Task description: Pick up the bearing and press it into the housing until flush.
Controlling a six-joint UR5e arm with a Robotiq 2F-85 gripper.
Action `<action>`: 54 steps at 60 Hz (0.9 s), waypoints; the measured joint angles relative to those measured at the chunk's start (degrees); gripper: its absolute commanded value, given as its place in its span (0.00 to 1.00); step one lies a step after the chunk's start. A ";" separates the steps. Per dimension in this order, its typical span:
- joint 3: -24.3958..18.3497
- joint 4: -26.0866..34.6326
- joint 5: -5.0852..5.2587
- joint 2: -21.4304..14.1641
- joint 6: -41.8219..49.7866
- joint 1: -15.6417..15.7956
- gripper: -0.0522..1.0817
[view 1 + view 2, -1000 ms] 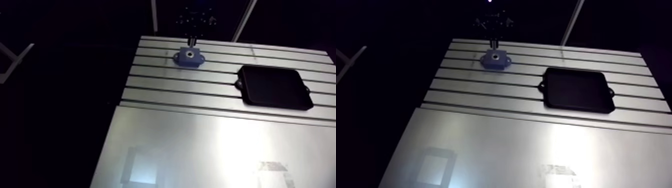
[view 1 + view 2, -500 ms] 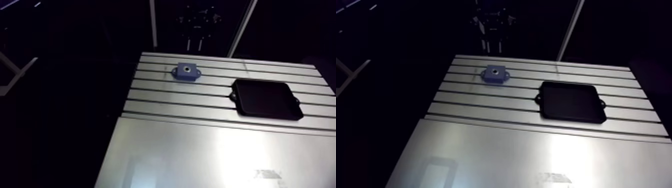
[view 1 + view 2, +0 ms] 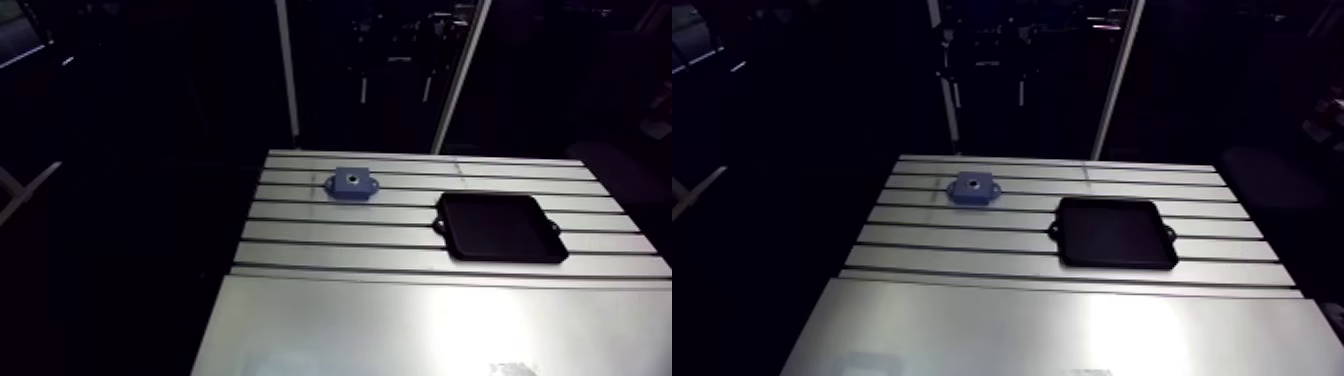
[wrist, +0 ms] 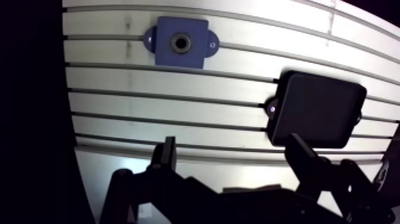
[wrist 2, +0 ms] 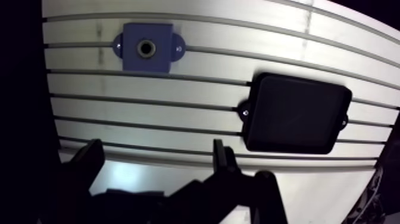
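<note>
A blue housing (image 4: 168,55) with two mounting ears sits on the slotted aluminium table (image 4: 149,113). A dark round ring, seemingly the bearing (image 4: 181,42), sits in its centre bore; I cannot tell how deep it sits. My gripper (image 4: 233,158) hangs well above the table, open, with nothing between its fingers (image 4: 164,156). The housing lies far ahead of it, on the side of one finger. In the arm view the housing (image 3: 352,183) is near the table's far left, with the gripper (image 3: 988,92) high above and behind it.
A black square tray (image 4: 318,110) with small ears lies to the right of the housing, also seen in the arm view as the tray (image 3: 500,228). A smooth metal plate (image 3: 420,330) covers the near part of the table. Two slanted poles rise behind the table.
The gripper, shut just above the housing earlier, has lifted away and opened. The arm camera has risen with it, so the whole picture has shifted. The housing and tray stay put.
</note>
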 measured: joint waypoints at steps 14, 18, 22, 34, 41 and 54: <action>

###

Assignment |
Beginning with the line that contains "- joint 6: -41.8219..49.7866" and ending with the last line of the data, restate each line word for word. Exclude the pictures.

Solution to the exercise |
- joint 6: -41.8219..49.7866
- joint 1: -15.6417..15.7956
- gripper: -0.0522..1.0817
[view 1 + view 2, -1000 ms] 
[view 1 + view 2, -500 ms] 
[view 1 + view 2, +0 ms] 
[wrist, +0 ms] 
[wrist 2, +0 ms] 
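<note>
A blue housing (image 4: 168,55) with two mounting ears sits on the slotted aluminium table (image 4: 149,113). A dark round ring, seemingly the bearing (image 4: 181,42), sits in its centre bore; I cannot tell how deep it sits. My gripper (image 4: 233,158) hangs well above the table, open, with nothing between its fingers (image 4: 164,156). The housing lies far ahead of it, on the side of one finger. In the arm view the housing (image 3: 352,183) is near the table's far left, with the gripper (image 3: 988,92) high above and behind it.
A black square tray (image 4: 318,110) with small ears lies to the right of the housing, also seen in the arm view as the tray (image 3: 500,228). A smooth metal plate (image 3: 420,330) covers the near part of the table. Two slanted poles rise behind the table.
The gripper, shut just above the housing earlier, has lifted away and opened. The arm camera has risen with it, so the whole picture has shifted. The housing and tray stay put.
</note>
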 measured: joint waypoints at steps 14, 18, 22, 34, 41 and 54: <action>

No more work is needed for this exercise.